Epidemiology, Risk Factors & Associations
- DIP primarily affects adults, typically presenting in the 4th to 5th decade of life (mean age at diagnosis 39-56 years).
- There is a strong association with cigarette smoking (high pack-years), with up to 90% of affected individuals being smokers.
- However, DIP has also been reported in non-smokers (19%) who have exposure to inorganic particles or mycotoxins (alfatoxins), connective tissue diseases, infection (cytomegalovirus, Aspergillus).
Clinical Features
- Chronic, non-productive cough and progressive exertional dyspnoea (common)

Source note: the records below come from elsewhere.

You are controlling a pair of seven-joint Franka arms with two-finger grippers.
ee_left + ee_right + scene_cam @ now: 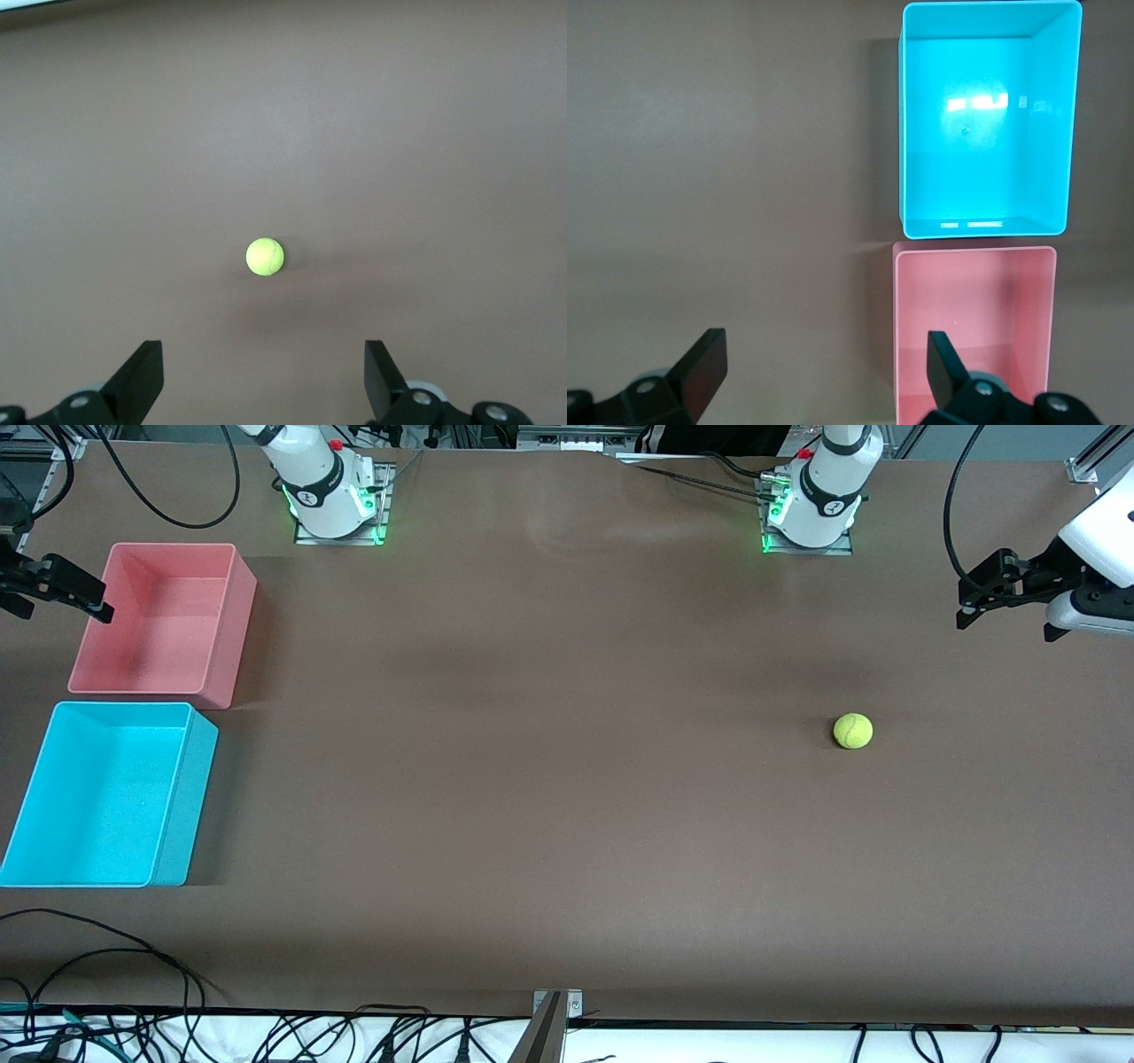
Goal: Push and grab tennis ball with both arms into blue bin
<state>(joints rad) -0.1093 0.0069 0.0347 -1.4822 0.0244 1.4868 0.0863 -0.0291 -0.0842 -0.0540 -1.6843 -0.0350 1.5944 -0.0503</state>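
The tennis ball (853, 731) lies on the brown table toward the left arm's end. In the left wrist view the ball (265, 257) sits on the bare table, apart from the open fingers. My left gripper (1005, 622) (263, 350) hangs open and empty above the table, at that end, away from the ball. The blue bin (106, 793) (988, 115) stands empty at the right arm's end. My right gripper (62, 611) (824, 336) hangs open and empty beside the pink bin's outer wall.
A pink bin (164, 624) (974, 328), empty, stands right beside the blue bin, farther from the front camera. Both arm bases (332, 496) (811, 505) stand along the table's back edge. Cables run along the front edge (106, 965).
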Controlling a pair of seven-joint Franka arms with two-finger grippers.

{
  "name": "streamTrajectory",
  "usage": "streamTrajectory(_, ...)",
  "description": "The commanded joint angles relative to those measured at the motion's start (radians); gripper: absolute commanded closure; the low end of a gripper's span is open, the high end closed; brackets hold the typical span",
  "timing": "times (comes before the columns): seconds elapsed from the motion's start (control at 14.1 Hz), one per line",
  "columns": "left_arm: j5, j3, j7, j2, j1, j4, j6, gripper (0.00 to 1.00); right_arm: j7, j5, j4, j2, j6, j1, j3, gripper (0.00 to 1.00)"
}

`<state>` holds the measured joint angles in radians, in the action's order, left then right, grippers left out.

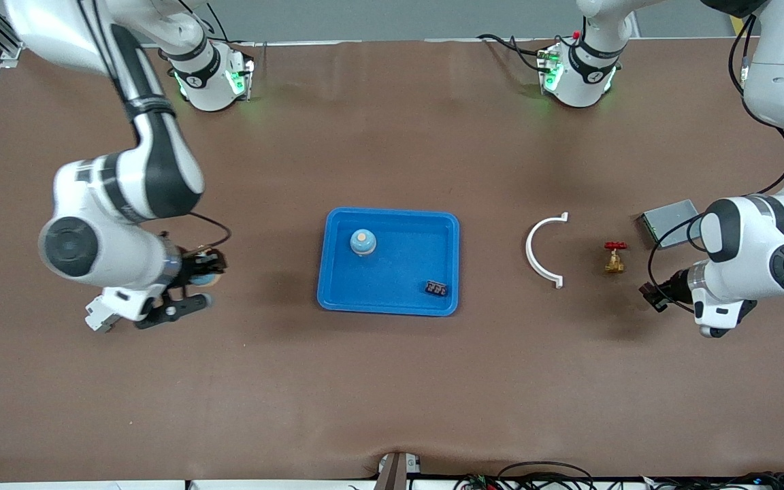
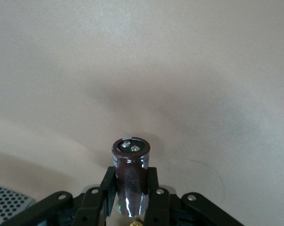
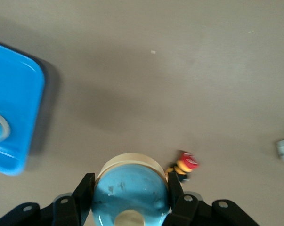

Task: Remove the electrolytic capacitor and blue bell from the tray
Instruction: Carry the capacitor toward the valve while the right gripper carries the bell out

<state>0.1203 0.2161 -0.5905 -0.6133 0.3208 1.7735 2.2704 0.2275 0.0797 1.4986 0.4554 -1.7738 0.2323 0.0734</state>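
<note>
My right gripper (image 1: 205, 269) is shut on a blue bell (image 3: 131, 195) with a cream base, hanging over bare table beside the blue tray (image 1: 337, 299), toward the right arm's end. The bell's dome fills the gap between the black fingers (image 3: 83, 190). My left gripper (image 1: 657, 298) is shut on a dark cylindrical capacitor (image 2: 131, 176), which stands upright with its two metal terminals on top. It hangs over bare table toward the left arm's end, close to the brass valve (image 1: 614, 257).
Inside the tray rest another blue bell (image 1: 363, 241) and a small dark component (image 1: 436, 288). A white curved clip (image 1: 542, 250), the red-handled valve and a grey perforated metal box (image 1: 667, 221) lie between the tray and the left arm.
</note>
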Motion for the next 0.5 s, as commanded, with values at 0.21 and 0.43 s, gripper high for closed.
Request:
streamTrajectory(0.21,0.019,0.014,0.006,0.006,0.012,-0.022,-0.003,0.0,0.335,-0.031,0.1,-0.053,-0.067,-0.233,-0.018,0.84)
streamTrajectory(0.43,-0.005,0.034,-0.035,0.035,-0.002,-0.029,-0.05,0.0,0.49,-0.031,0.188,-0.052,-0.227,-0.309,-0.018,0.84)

- Less commonly, they may have constitutional symptoms such as weight loss and fatigue.
- Physical examination findings are often non-specific, but may include crackles on lung auscultation.
Complications
- Progression to respiratory failure
- Pulmonary hypertension
- Acute exacerbation, particularly following viral infections
Subtypes
DIP is a distinct clinical entity and does not have subtypes.
Pathological Features
Morphology
- Characterised by the accumulation of pigmented macrophages within the alveolar spaces.

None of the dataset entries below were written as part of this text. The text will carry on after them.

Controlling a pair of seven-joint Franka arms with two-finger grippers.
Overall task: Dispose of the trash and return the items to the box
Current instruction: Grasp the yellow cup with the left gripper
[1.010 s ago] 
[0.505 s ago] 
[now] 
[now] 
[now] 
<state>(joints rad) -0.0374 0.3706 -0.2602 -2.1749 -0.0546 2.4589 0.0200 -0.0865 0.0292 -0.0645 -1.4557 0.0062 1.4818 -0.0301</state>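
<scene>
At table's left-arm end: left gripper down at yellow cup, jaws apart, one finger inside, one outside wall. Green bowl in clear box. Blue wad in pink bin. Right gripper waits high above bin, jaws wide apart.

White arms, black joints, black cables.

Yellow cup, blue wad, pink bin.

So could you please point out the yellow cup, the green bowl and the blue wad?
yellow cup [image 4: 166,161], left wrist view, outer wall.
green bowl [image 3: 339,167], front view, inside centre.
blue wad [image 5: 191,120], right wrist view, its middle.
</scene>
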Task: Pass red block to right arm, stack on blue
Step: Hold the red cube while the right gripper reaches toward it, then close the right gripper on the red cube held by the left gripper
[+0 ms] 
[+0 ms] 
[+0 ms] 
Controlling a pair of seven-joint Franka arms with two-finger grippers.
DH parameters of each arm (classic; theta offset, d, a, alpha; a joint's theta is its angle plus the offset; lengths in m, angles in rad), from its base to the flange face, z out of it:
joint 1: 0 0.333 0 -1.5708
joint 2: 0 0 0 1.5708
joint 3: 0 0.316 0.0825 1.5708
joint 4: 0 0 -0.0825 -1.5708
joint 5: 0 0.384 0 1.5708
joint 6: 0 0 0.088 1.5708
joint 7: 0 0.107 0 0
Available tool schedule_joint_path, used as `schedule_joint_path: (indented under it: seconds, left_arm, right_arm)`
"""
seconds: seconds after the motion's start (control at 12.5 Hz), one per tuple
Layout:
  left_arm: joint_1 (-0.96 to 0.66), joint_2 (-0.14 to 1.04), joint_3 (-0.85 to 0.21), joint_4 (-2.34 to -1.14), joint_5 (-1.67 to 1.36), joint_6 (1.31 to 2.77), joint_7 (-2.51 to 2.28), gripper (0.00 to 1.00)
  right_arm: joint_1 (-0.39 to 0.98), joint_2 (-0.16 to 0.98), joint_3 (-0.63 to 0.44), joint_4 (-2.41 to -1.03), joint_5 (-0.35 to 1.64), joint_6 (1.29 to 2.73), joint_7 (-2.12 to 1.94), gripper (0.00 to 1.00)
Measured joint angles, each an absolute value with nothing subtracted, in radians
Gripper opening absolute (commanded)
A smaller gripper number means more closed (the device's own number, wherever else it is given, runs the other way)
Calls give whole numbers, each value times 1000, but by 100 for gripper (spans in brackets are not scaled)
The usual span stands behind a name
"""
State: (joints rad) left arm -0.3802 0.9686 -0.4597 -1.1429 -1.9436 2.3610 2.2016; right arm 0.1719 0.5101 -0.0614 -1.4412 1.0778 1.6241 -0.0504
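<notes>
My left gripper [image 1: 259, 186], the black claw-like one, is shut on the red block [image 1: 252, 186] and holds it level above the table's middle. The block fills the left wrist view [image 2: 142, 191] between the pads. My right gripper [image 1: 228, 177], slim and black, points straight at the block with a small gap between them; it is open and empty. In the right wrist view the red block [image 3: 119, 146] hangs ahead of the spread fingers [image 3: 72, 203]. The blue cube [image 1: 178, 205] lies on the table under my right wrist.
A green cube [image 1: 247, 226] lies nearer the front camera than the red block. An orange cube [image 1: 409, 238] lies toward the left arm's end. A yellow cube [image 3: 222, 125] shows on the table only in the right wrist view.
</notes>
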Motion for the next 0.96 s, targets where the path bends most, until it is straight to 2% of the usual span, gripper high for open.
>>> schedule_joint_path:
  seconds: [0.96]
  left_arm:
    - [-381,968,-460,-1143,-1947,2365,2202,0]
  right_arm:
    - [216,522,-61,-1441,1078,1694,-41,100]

- Can be seen in other conditions, such as respiratory bronchiolitis-associated interstitial lung disease (RB-ILD) and in smokers’ lungs, albeit to a lesser extent.
- Interstitial tissue and alveolar walls are generally preserved.
Histopathology
- Exhibits a uniform involvement with minor architectural distortion.
- Alveolar spaces are filled with macrophages, and alveolar septa may be thickened due to mild fibrosis and/or inflammatory cell infiltrate.
Radiological Features
HRCT
- Ground-glass opacities (GGOs): Seen in virtually all DIP patients (100%), they predominantly affect the lower lobes (73%) and peripheral lung fields (59%), but may be patchy (23%) and diffuse (18%). May be associated with consolidation.
- Thickening of the interlobular septa (up to 30%): Subpleural predominance. May exhibit crazy paving appearance when superimposed on GGOs.
- Absence of honeycombing in approximately 95% of cases (unlike other forms of interstitial pneumonia)
X-ray
- CXR non-specific – May show diffuse reticular or ground-glass opacities.
Grading and Staging
There is no specific grading or staging system for DIP.
Differential Diagnosis
- Respiratory Bronchiolitis-Associated Interstitial Lung Disease (RB-ILD): Ground-glass opacities and is associated with smoking. RBL-ILD demonstrates centrilobular and upper lobe predominance
Management
- The primary management of DIP is smoking cessation, which can lead to significant improvement or even resolution of the disease.
- Corticosteroids may be used in severe or progressive cases, although the evidence base is limited.
- In refractory cases, lung transplantation may be considered.
- As with all interstitial lung diseases, patients should be managed in a multidisciplinary setting with input from pulmonology, radiology, and pathology.